▶ ACTIVITY
Please return the lines of the data that contain "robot".

▶ AVAILABLE DATA

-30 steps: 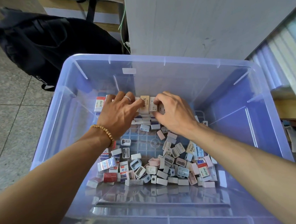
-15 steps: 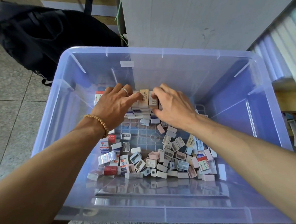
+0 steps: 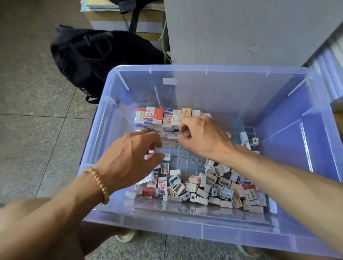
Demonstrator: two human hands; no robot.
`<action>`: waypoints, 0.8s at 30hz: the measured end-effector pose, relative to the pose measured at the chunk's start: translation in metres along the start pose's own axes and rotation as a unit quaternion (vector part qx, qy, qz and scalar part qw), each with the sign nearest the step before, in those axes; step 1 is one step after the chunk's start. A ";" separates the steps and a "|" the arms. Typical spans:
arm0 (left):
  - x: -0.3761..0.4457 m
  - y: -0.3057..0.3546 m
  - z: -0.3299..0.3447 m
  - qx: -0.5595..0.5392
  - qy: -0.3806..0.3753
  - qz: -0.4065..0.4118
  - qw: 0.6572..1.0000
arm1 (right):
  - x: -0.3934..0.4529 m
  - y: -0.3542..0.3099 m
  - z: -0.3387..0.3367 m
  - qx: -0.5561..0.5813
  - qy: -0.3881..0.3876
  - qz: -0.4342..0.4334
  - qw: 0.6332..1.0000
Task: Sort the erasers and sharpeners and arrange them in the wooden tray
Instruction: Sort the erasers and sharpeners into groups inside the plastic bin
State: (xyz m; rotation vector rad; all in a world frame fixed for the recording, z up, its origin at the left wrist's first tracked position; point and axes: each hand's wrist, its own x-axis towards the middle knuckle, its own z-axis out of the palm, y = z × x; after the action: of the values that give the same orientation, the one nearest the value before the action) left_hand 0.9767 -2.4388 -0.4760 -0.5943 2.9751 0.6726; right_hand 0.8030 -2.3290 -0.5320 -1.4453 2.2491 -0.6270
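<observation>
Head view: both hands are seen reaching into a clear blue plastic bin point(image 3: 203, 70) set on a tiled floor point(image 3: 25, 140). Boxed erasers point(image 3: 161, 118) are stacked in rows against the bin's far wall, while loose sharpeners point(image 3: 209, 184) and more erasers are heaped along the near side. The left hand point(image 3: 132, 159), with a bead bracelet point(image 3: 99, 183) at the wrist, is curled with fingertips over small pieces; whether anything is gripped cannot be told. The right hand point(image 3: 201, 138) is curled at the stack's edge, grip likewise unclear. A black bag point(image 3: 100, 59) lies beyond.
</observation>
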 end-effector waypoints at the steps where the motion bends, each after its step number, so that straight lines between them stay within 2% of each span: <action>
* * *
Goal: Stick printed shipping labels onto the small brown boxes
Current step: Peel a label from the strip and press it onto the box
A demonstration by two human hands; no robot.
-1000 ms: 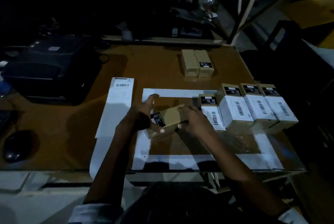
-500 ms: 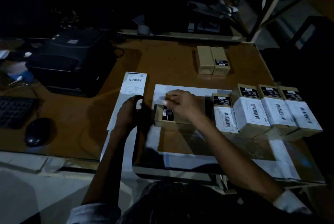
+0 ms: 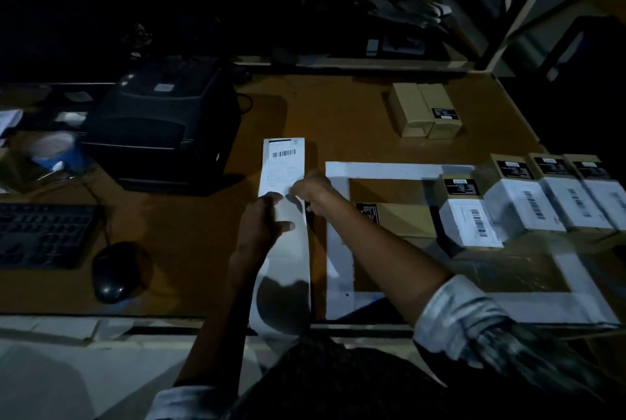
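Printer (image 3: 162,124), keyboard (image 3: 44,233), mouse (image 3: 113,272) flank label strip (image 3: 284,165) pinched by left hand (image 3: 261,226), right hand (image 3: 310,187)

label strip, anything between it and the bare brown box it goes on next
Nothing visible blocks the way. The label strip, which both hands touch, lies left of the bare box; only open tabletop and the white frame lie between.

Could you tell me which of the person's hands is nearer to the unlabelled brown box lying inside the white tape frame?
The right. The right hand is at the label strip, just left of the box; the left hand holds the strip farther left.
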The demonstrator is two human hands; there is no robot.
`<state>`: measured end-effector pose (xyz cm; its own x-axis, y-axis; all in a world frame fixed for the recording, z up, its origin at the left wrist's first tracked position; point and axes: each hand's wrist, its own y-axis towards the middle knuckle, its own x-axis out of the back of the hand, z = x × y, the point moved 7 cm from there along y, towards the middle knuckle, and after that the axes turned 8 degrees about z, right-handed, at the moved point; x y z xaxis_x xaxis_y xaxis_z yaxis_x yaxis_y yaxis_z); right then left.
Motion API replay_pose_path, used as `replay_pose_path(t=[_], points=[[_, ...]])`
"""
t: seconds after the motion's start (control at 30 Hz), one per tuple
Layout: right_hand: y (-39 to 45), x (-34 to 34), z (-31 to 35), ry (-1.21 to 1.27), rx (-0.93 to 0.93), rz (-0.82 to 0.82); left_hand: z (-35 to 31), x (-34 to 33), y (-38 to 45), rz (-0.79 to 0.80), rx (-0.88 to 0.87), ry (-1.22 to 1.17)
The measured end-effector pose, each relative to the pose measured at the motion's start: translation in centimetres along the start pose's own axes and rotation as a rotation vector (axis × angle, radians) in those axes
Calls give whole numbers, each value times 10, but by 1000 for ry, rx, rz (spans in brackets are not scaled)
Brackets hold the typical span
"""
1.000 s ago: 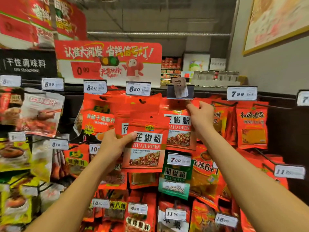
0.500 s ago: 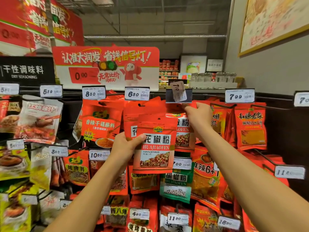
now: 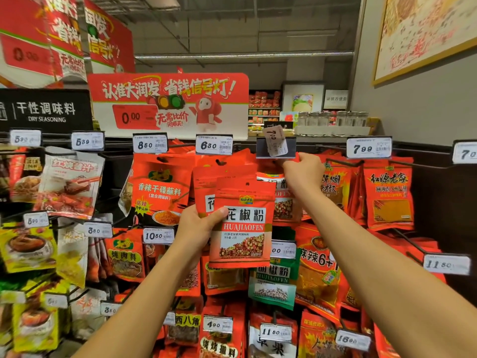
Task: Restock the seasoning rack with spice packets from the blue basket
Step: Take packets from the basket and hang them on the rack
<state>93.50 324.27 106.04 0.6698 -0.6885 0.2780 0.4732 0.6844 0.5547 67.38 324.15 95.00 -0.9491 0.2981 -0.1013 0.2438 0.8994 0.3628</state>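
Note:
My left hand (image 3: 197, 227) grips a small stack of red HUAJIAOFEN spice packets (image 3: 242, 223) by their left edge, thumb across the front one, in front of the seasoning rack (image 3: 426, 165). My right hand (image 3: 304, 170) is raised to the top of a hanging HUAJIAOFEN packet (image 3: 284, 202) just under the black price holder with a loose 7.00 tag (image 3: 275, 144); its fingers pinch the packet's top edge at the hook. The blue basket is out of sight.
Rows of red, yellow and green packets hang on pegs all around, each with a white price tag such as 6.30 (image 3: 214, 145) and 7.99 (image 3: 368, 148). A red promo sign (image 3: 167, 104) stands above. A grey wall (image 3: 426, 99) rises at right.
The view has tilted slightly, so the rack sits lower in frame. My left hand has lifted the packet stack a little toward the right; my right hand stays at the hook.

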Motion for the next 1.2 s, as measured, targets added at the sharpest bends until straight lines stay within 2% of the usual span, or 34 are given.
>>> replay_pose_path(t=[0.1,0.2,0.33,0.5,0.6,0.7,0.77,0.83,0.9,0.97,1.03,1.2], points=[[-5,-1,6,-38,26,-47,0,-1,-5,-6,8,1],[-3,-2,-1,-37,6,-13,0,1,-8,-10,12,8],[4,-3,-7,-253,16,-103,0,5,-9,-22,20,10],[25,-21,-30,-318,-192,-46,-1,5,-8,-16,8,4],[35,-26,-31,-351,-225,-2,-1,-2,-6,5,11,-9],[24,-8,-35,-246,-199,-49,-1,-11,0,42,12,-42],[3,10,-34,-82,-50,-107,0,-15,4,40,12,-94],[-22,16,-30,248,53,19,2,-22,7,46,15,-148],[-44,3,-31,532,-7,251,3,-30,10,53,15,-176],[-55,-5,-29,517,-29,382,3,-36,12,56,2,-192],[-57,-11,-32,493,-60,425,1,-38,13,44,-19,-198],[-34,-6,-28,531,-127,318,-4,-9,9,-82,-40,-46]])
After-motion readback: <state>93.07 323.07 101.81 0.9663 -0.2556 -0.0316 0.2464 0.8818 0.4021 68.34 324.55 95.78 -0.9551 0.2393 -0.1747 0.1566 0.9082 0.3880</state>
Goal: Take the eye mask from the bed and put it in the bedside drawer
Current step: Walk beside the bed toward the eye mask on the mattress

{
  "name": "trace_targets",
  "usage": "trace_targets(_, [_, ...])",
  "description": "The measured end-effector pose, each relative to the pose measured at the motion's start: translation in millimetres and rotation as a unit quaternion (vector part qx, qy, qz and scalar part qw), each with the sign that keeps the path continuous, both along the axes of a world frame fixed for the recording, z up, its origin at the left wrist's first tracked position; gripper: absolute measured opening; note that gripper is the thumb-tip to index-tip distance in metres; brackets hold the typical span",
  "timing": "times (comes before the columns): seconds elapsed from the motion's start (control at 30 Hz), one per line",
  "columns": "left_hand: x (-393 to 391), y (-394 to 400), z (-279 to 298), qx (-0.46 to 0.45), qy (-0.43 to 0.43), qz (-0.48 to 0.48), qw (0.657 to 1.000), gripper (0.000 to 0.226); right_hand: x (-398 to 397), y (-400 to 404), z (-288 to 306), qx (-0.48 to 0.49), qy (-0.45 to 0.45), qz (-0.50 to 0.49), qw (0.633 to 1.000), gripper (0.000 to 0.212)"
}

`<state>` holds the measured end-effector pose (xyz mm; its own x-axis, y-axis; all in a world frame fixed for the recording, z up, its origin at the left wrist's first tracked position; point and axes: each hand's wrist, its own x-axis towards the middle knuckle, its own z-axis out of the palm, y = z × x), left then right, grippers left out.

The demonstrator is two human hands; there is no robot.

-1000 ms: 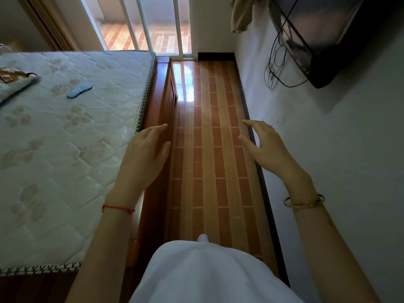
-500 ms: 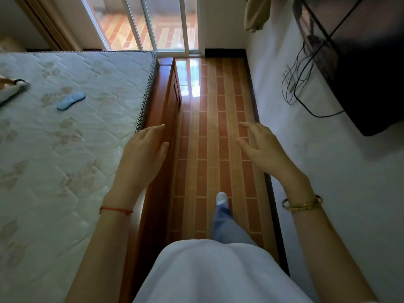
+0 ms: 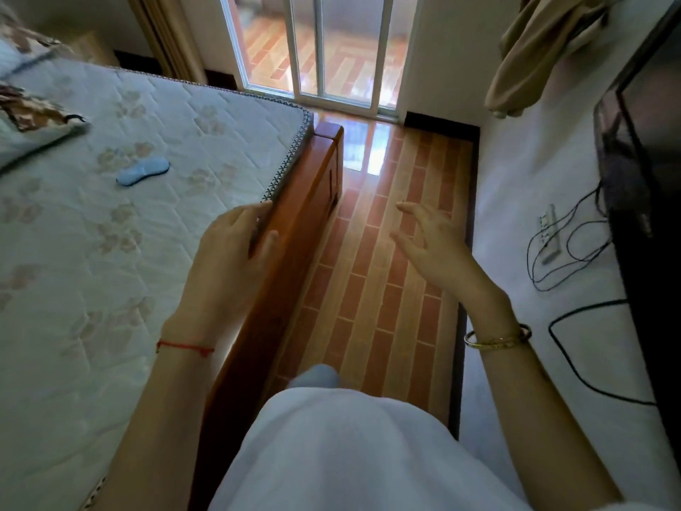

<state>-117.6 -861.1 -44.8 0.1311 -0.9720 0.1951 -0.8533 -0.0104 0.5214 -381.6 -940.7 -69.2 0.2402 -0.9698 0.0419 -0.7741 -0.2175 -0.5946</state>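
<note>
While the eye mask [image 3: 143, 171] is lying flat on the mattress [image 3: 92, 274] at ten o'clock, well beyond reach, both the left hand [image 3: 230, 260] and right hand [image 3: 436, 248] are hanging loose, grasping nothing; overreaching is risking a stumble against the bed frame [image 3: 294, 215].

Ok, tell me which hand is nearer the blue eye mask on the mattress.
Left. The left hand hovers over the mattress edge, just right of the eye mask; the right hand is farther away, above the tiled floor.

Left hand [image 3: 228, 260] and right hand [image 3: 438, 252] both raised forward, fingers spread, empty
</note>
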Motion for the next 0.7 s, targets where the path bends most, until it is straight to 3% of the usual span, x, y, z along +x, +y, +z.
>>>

▶ YOUR SOLUTION
Demonstrator: two human hands; no robot.
A demonstration by two human hands; no robot.
The demonstrator is two human hands; there is no robot.
The demonstrator is two human hands; there is no robot.

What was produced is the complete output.